• _Work instruction_: Which lines of the material hold the word "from"? Copy each one.

*** Block opens ***

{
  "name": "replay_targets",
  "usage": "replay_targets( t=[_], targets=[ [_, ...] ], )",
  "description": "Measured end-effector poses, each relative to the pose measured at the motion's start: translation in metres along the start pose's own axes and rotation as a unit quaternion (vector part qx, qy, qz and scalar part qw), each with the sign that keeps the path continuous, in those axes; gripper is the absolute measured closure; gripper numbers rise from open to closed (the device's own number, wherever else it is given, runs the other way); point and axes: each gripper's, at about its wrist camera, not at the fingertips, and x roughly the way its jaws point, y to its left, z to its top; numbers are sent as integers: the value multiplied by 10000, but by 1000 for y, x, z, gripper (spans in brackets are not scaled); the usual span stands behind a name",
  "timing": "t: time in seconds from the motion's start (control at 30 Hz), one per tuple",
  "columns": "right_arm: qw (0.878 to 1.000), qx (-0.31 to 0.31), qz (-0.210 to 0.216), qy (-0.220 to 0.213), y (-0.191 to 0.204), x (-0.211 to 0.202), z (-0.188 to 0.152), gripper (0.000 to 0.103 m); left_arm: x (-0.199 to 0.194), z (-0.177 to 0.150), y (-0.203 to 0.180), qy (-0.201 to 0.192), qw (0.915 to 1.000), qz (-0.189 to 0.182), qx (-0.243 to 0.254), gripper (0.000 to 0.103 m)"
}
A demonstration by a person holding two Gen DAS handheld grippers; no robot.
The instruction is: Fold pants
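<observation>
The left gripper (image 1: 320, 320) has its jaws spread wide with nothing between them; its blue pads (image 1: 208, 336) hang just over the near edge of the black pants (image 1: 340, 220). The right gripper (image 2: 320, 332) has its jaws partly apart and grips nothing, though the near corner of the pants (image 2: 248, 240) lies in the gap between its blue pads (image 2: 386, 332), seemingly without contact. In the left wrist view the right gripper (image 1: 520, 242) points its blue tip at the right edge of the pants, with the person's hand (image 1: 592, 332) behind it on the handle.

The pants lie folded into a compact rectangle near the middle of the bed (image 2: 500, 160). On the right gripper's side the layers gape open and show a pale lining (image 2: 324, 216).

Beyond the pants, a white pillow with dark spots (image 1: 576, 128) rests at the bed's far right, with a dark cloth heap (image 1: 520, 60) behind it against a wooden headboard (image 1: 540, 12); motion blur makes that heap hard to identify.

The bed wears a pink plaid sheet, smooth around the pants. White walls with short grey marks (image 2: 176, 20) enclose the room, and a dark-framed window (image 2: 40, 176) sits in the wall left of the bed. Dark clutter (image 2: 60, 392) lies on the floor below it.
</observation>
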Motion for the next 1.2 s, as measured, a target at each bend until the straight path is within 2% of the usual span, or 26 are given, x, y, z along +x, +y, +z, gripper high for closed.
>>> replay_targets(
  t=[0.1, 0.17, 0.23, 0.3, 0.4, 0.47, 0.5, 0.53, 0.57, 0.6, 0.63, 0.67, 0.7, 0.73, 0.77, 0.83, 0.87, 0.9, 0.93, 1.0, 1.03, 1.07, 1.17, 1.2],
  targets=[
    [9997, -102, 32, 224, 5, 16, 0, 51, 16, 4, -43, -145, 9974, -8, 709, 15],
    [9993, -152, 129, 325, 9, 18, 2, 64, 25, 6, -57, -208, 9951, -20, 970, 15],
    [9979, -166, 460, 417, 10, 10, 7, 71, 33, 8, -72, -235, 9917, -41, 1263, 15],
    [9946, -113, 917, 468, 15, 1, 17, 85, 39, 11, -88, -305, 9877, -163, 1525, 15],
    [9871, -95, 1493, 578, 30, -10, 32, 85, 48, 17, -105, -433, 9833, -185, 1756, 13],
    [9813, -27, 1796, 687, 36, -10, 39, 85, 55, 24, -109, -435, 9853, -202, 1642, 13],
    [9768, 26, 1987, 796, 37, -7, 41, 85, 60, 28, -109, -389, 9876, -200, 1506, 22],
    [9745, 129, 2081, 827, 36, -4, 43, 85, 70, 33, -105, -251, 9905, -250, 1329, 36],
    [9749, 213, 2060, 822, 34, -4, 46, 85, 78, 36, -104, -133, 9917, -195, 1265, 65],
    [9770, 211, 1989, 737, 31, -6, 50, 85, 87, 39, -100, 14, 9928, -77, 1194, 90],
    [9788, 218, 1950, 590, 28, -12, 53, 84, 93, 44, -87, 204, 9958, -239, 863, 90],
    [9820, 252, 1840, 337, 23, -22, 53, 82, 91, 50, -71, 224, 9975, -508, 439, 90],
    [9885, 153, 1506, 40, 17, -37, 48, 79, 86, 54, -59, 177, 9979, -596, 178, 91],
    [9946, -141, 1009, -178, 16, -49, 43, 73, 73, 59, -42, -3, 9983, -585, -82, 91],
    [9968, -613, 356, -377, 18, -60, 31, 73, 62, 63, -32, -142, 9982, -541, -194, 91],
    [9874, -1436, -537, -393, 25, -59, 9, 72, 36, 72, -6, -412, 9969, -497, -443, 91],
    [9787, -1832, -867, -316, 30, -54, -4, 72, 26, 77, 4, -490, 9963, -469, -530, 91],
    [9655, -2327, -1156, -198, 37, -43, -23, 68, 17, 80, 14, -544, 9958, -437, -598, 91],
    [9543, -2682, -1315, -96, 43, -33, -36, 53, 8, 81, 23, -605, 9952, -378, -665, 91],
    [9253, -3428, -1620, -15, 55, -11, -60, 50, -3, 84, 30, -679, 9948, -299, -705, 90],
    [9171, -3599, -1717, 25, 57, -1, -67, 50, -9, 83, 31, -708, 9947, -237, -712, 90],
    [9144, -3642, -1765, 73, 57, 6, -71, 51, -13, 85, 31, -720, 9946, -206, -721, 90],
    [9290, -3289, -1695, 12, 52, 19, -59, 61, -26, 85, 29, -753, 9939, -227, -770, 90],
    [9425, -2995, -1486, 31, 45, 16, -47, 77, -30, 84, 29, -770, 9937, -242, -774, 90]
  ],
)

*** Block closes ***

• _Answer below_:
  "description": "Measured end-effector poses, each relative to the pose measured at the motion's start: translation in metres along the start pose's own axes and rotation as a unit quaternion (vector part qx, qy, qz and scalar part qw), each with the sign that keeps the path continuous, in those axes; gripper is the absolute measured closure; gripper numbers rise from open to closed (the device's own number, wherever else it is given, runs the other way); point and axes: each gripper's, at about its wrist camera, not at the fingertips, and x roughly the way its jaws point, y to its left, z to its top; numbers are sent as integers: the value multiplied by 10000, but by 1000 for y, x, z, gripper (spans in brackets are not scaled); the usual span stands behind a name",
  "timing": "t: time in seconds from the motion's start (control at 30 Hz), one per tuple",

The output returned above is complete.